Quelle est votre perception du risque en Afrique de l’Ouest ?

Selon moi, l’Afrique de l’Ouest est une région assez représentative du continent africain dans son ensemble. Dans le sens où il y a une grande variété de situations et il n’y a pas réellement une agrégation du risque.

Nous avons des économies très dynamiques et dans un temps économique assez positif avec les deux poids lourds francophones que sont la Côte d’Ivoire et le Sénégal. Ces pays ont des structures économiques diversifiées avec des moteurs de croissance à la fois en termes de demande intérieure, consommation et investissement, et en termes d’exportations, le cacao pour la Côte d’Ivoire et le pétrole-gaz pour le Sénégal. Cette combinaison fait que les perspectives sont bonnes et ce sont des pays « relativement stables ».

Dans une zone où se sont multipliés ces dernières années, les coups d’État et les attaques djihadistes, n’existe-t-il pas un risque de contagion ?

Dans la période où l’on se trouve sur le continent africain, au niveau du monde et en Afrique de l’Ouest, le risque politique a augmenté. Le risque de contagion est un peu plus difficile à appréhender, mais on voit que le nombre de coup d’État a accéléré depuis les années 2020 avec onze coups au total (réussis + tentative). C’est pour cela que même pour des économies dynamiques, il faut avoir le risque politique en tête, mais l’impact de ces troubles politiques sur la macroéconomie peut grandement varier d’une situation à l’autre. Par exemple, au Burkina Faso et au Mali, les coups d’État n’ont pas réellement créé une très forte détérioration de la conjoncture car les affaires courantes se sont poursuivies. Au Gabon, le coup d’état aura vraisemblablement peu d’impact sur l’économie.

Au Niger, en revanche, les sanctions économiques imposées peuvent avoir un impact négatif significatif à moyen terme à cause de la fermeture des frontières et potentiellement la mise en péril du développement du secteur pétrolier.

Les sanctions de la Cedeao ont aussi touché le Mali ?

Effectivement, mais pour le Mali l’effet des sanctions s’est dissipé assez rapidement. Dans le temps économique pour le Niger, on a l’intuition que cela va être aussi le cas. Pourquoi ? Pour les pays de la zone, il s’agit d’avoir aussi une certaine coopération pour combattre le djihadisme dans le Sahel et contenir la menace sécuritaire. Imposer des sanctions trop lourdes sur des populations déjà vulnérables renforcerait cette menace, qui pèse sur un nombre important de pays dans la région.

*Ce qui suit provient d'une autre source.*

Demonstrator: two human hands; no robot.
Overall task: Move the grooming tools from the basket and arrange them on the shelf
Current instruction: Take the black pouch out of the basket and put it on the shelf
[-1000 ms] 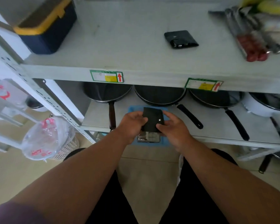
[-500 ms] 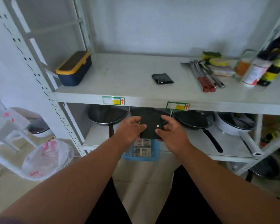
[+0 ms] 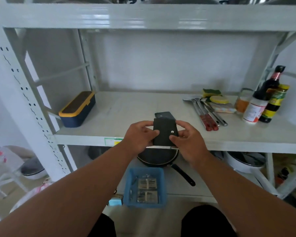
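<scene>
We had a flat black case with a small silver snap (image 3: 165, 132) pinched between both hands, held up in front of the front edge of the grey metal shelf (image 3: 126, 113). Our left hand (image 3: 138, 136) curled around the case's left edge, thumb on its face and fingers behind; our right hand (image 3: 186, 139) gripped the lower right corner the same way, thumb just below the snap. Both hands were partly closed on the case and carried nothing else.

Just beyond our hands, a second black folded case (image 3: 164, 115) lay on the shelf board, peeking out above the one we held. Below our wrists, on the lower level, stood the blue plastic basket (image 3: 129, 189), with what looked like packets of small metal grooming tools (image 3: 146, 190) inside, too blurred for us to name singly. A black frying pan (image 3: 159, 159) sat between the basket and our hands. Off to our right lay red-handled utensils (image 3: 208, 117) and a cluster of bottles (image 3: 266, 100); off to our left, a navy box with a yellow rim (image 3: 77, 109).

We judged this to be the carrying step: one case out of the basket, not yet set down. The next move called for reaching forward over the shelf lip and lowering the case flat beside the other one, lined up with it, then releasing both hands and going back down to the basket for the packets.
</scene>
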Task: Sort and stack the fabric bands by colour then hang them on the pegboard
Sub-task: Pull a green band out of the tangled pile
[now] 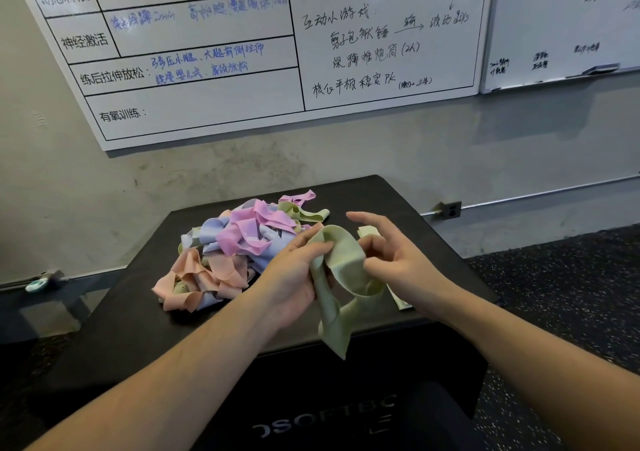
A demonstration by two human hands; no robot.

Quelle est votre analyse de la situation économique dans les pays anglophones, au Ghana et au Nigeria ?

Au Nigeria, poids lourd de la zone et du continent, nous assistons à des changements économiques structurels importants. Ce sont des modifications jugées nécessaires par les investisseurs et les économistes car pour attirer les investissements étrangers, il était nécessaire d’enclencher la libéralisation du naira (encore partielle pour l’instant) pour faciliter l’accès aux devises et donner la possibilité de rapatrier les retours sur investissement en dollars. C’est un changement en profondeur qui s’opère. Mais ce qu’il faut comprendre c’est que la dévaluation du naira est une première étape dans le processus de réforme de la politique de change et la politique monétaire liée. Il faudra donc surveiller si le gouvernement poursuit son agenda de réformes avec efficacité.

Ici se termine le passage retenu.